What you have to do:
From the listing below, reproduce exactly the lines starting with the one with "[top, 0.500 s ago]" and going on through the one with "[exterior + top", both ends kept. No picture is copied.

-- -- --

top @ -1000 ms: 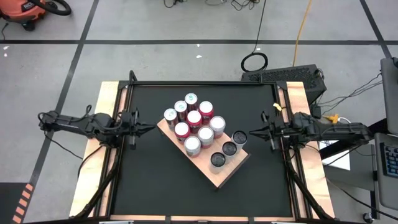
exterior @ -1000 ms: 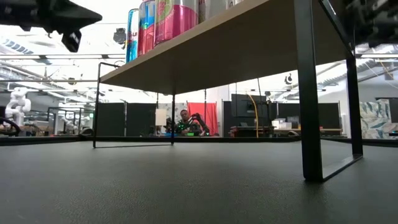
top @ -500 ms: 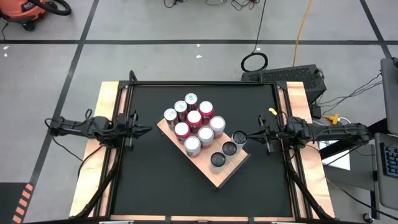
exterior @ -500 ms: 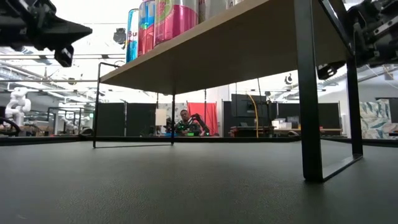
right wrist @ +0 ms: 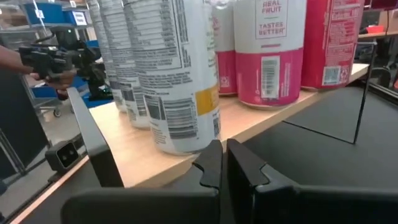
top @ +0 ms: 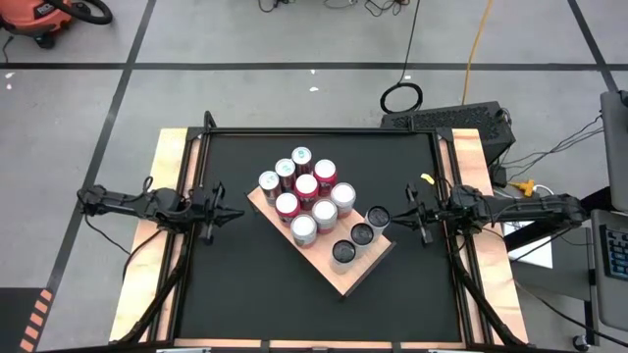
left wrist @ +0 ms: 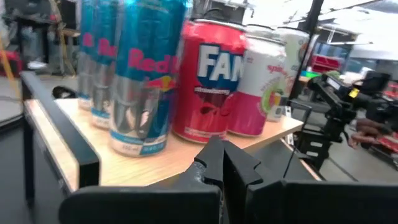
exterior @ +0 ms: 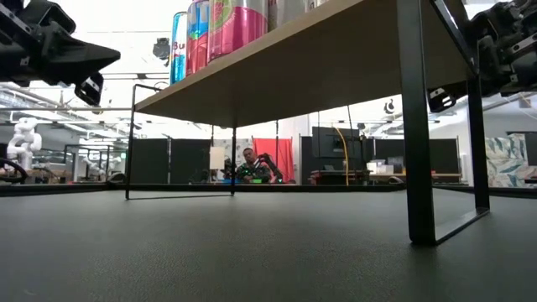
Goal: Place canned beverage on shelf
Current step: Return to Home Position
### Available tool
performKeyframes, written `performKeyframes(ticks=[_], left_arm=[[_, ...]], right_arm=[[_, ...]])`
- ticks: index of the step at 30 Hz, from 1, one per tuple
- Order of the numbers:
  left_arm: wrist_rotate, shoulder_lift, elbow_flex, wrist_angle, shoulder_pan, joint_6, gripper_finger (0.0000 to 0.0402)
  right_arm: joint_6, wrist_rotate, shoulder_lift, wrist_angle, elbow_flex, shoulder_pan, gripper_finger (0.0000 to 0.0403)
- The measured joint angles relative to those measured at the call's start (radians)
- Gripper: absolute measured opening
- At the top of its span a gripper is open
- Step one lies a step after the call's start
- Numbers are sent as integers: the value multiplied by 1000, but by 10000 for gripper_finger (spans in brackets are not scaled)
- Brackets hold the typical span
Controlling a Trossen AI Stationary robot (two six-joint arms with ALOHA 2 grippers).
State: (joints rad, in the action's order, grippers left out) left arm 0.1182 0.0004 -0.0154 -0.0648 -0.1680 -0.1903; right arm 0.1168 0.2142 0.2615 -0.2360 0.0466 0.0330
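Bench: black bench (top: pixel 235 284) is carrying the angled shelf (top: pixel 345 279).
Room: a person (exterior: pixel 248 158) is sitting far behind.
Shelf: pale grained wood, cans (top: pixel 306 186) crowding it.
Pincers: left pincer (top: pixel 236 215) and right pincer (top: pixel 397 214) are hovering beside it, closed, empty.

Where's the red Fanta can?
Left wrist view: the red Fanta can stands on the shelf, between a blue Red Bull can and a pink-and-white can.
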Motion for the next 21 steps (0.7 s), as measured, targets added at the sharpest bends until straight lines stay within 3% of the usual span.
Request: performKeyframes(ticks=[12, 21], left_arm=[[-33, 0, 8, -25, 0, 39, 0], [-41, 0, 9, -34, 0, -11, 0]], right_arm=[[-7, 48, -33, 7, -2, 0, 0], [-31, -78, -207, 121, -7, 0, 0]])
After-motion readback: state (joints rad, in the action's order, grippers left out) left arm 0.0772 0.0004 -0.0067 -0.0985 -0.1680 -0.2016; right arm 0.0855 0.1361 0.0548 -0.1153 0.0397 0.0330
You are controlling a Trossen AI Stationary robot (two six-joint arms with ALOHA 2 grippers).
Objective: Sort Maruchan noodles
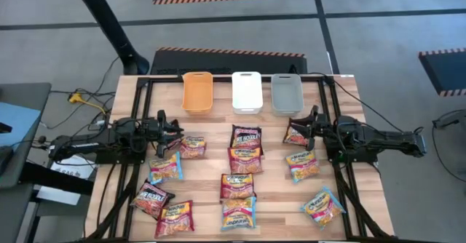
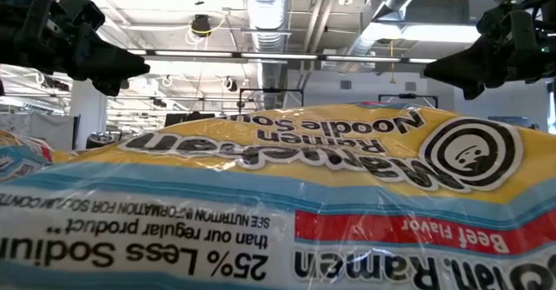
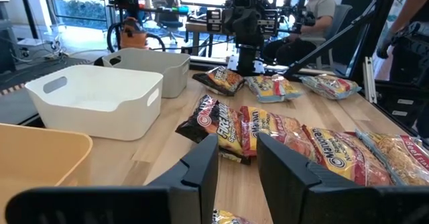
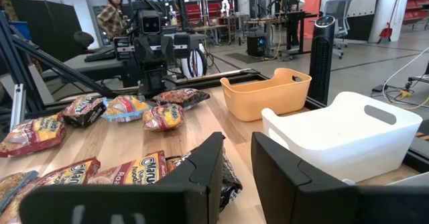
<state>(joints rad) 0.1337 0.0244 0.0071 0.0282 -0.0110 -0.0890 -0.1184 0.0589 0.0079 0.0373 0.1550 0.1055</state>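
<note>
Several Maruchan noodle packets lie flat on the wooden table: orange-yellow ones (image 1: pixel 193 146), light blue ones (image 1: pixel 165 168) and maroon ones (image 1: pixel 151 199). A dark maroon packet (image 1: pixel 246 136) lies just before the white bin. One blue-and-yellow packet (image 2: pixel 287 203) fills the low view. My left gripper (image 1: pixel 177 132) (image 3: pixel 238 147) hangs level above the table's left side, open, nothing between its fingers. My right gripper (image 1: pixel 295 130) (image 4: pixel 238 143) hangs level above the right side, open too, facing the left one. Both stand above the packets.
Three bins stand in a row at the table's far edge: orange (image 1: pixel 197 92), white (image 1: pixel 246 91), grey (image 1: pixel 287 94). Black frame rails (image 1: pixel 143 119) run along both table sides. People (image 3: pixel 322 9) are in the room beyond.
</note>
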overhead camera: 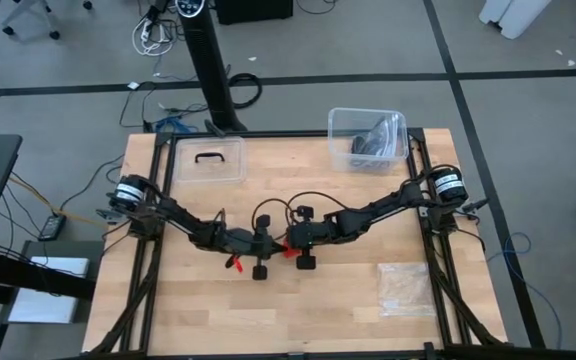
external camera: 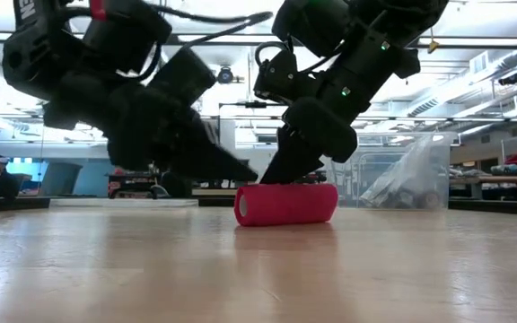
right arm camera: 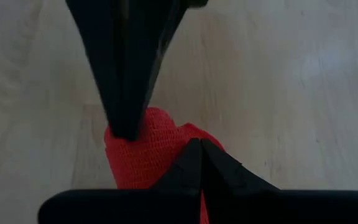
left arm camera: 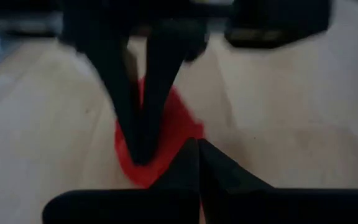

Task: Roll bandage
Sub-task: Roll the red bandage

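Observation:
The bandage (external camera: pixel 285 204) is a short bright red roll that lies on its side on the wooden table, near the middle; from above only a red bit (overhead camera: pixel 288 250) shows between the arms. My left gripper (overhead camera: pixel 278 247) comes in from the table's left and my right gripper (overhead camera: pixel 291 245) from the right. Their shut tips meet over the roll. In the low view the right gripper's fingers (external camera: pixel 281 170) slant steeply down onto the roll's top, and the left gripper's fingers (external camera: pixel 240 170) reach it more level, at its left end. My left gripper has its shut fingertips (right arm camera: pixel 126 132) on the upper edge of the roll's left end (right arm camera: pixel 118 144). The fingers slant down from the table's left. The roll lies on the table. My right gripper sets its shut fingertips (left arm camera: pixel 140 152) on the roll's top (external camera: pixel 281 188), left of its middle. The fingers slant steeply down from the table's right, and the roll stays flat on the table under them.
At the far edge stand a clear lidded box with a black handle (overhead camera: pixel 206 160) and a clear bin with dark things in it (overhead camera: pixel 366 138). A clear plastic bag (overhead camera: pixel 406 288) lies near the right front corner. Bare wood lies in front of the roll.

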You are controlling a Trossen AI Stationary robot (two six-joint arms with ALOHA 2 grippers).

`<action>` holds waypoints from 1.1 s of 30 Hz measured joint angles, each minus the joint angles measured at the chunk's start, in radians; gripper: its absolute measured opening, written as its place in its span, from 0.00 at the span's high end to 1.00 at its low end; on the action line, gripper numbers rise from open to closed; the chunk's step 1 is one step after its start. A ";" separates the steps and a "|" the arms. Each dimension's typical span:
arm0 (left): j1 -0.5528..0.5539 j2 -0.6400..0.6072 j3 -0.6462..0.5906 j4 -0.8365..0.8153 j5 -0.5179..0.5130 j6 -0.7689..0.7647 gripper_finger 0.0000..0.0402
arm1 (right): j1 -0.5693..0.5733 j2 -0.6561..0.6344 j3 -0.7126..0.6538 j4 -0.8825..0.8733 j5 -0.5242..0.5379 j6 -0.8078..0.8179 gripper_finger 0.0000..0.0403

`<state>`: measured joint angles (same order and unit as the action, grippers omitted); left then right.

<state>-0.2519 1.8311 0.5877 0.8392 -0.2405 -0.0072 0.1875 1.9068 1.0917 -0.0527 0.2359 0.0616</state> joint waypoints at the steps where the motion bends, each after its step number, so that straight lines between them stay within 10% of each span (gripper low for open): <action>1: -0.001 0.012 0.003 0.002 -0.010 -0.001 1.00 | 0.000 0.000 0.000 -0.001 0.001 0.000 1.00; 33: -0.005 0.073 0.033 0.006 -0.065 0.002 1.00 | -0.043 -0.088 0.052 -0.164 -0.074 -0.002 0.90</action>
<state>-0.2573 1.9043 0.6209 0.8448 -0.3054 -0.0048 0.1447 1.8184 1.1442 -0.2166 0.1621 0.0593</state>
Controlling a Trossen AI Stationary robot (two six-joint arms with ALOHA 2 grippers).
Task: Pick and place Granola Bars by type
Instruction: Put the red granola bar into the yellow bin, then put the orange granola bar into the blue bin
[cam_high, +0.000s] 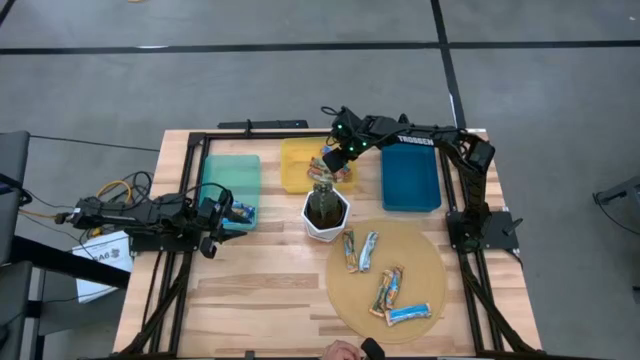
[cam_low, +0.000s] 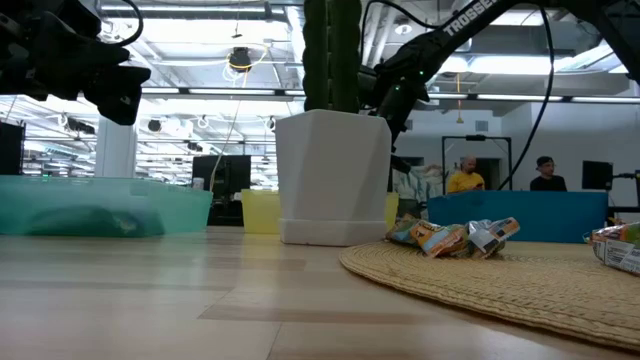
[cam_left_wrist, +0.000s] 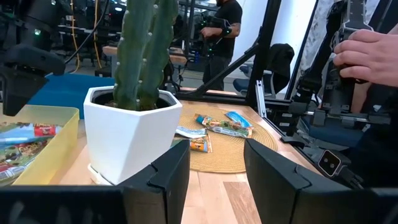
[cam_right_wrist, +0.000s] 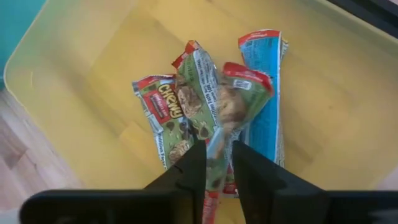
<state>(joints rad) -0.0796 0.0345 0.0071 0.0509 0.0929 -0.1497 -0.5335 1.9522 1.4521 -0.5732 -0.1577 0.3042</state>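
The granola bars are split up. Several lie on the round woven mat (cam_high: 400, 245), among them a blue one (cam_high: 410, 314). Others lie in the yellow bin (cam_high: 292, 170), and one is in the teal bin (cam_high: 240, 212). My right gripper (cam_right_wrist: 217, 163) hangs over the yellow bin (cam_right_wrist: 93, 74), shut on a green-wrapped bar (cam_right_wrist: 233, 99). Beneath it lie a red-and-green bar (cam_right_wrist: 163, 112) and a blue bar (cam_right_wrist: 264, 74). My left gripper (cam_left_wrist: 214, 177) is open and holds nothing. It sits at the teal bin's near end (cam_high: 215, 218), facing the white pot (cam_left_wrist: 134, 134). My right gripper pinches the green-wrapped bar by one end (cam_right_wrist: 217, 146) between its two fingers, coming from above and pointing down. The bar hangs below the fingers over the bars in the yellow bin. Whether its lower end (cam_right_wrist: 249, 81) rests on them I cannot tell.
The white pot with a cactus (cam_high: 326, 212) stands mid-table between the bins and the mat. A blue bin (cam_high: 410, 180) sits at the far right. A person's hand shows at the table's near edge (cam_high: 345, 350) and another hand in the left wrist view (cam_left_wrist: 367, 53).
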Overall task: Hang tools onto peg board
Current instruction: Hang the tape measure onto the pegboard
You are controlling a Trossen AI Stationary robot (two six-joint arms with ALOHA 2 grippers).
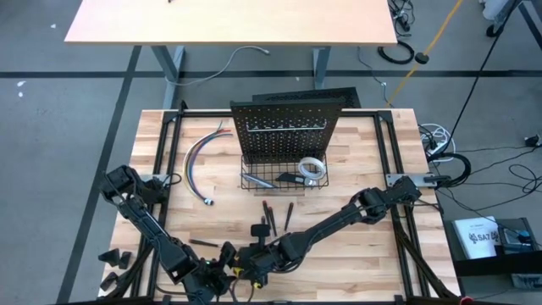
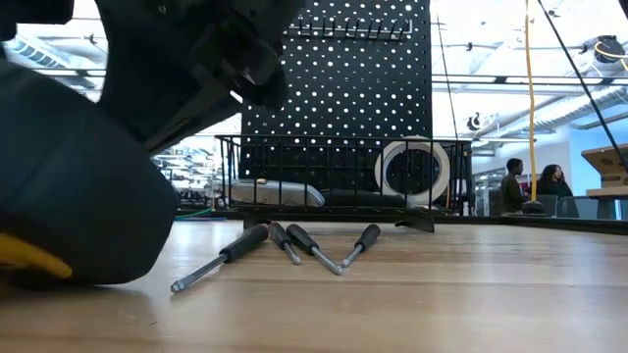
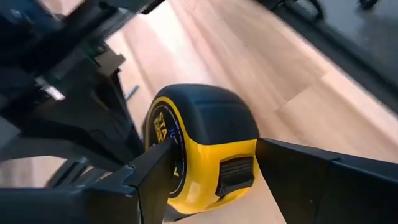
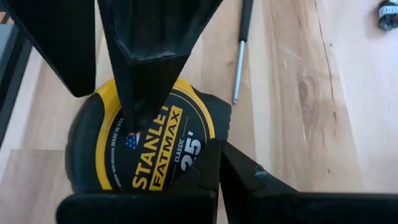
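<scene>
- High view: the tape measure [image 1: 244, 273] sits at the near edge of the table [image 1: 373, 169], between the left gripper [image 1: 227, 269] and the right gripper [image 1: 254, 264], which meet over it. Little of its yellow shows here. The peg board [image 1: 284, 127] stands upright at the far middle, with a basket [image 1: 284, 180] along its foot; the tape roll [image 1: 312, 168] is already in the basket.
- Low view: the tape measure [image 2: 29, 257] shows only as a yellow sliver under a dark bulk at the near left. Four screwdrivers [image 2: 224, 255] lie flat in front of the basket, their shafts fanned towards the camera.
- Left wrist view: the left gripper [image 3: 211, 177] stands wide, a finger on each side of the tape measure [image 3: 205, 146]. It looks to be clamping the case across its width. I judge the case heavy for its size, rigid and smooth, so a grip on the flat faces is safest.
- Right wrist view: the right gripper [image 4: 217, 162] is fully closed, tips against the printed face of the tape measure [image 4: 149, 149], holding nothing. The case stands on edge, with no real long axis; one screwdriver [image 4: 242, 43] lies beyond it.
</scene>
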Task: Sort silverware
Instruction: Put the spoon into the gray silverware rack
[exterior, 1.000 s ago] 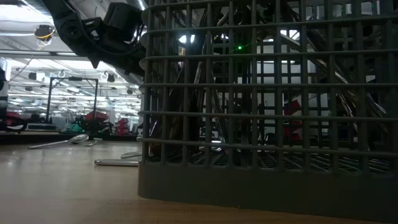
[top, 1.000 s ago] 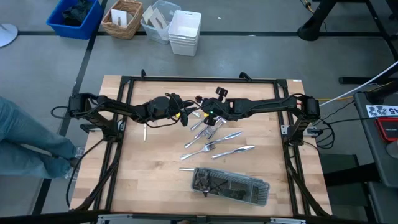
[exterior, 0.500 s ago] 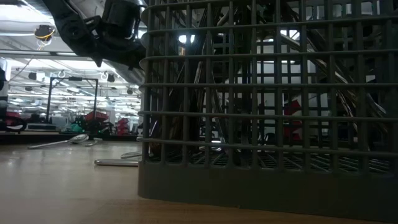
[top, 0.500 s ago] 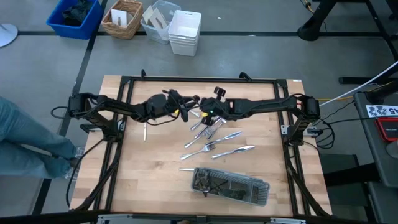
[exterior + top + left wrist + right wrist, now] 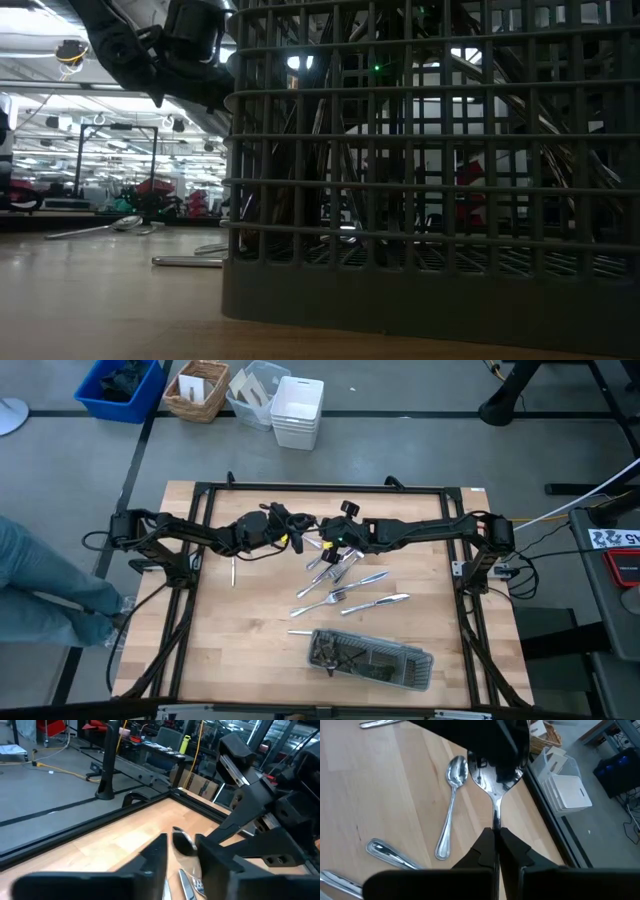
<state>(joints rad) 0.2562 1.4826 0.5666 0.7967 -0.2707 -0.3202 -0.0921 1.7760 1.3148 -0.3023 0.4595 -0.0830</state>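
Spoon point(image 5: 494, 784) hangs above the desk point(image 5: 240, 630), handle clamped in the right gripper point(image 5: 496, 836), long axis running toward the left gripper point(image 5: 181, 851), whose half-open jaws flank its bowl. Both grippers meet mid-desk.

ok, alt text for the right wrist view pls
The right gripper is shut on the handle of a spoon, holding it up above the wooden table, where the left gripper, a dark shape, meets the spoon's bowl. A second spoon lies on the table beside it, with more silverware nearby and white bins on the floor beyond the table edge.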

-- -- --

Answer to this exercise:
[top, 0.500 s ago] 
[exterior + top + left wrist + right wrist, now] 

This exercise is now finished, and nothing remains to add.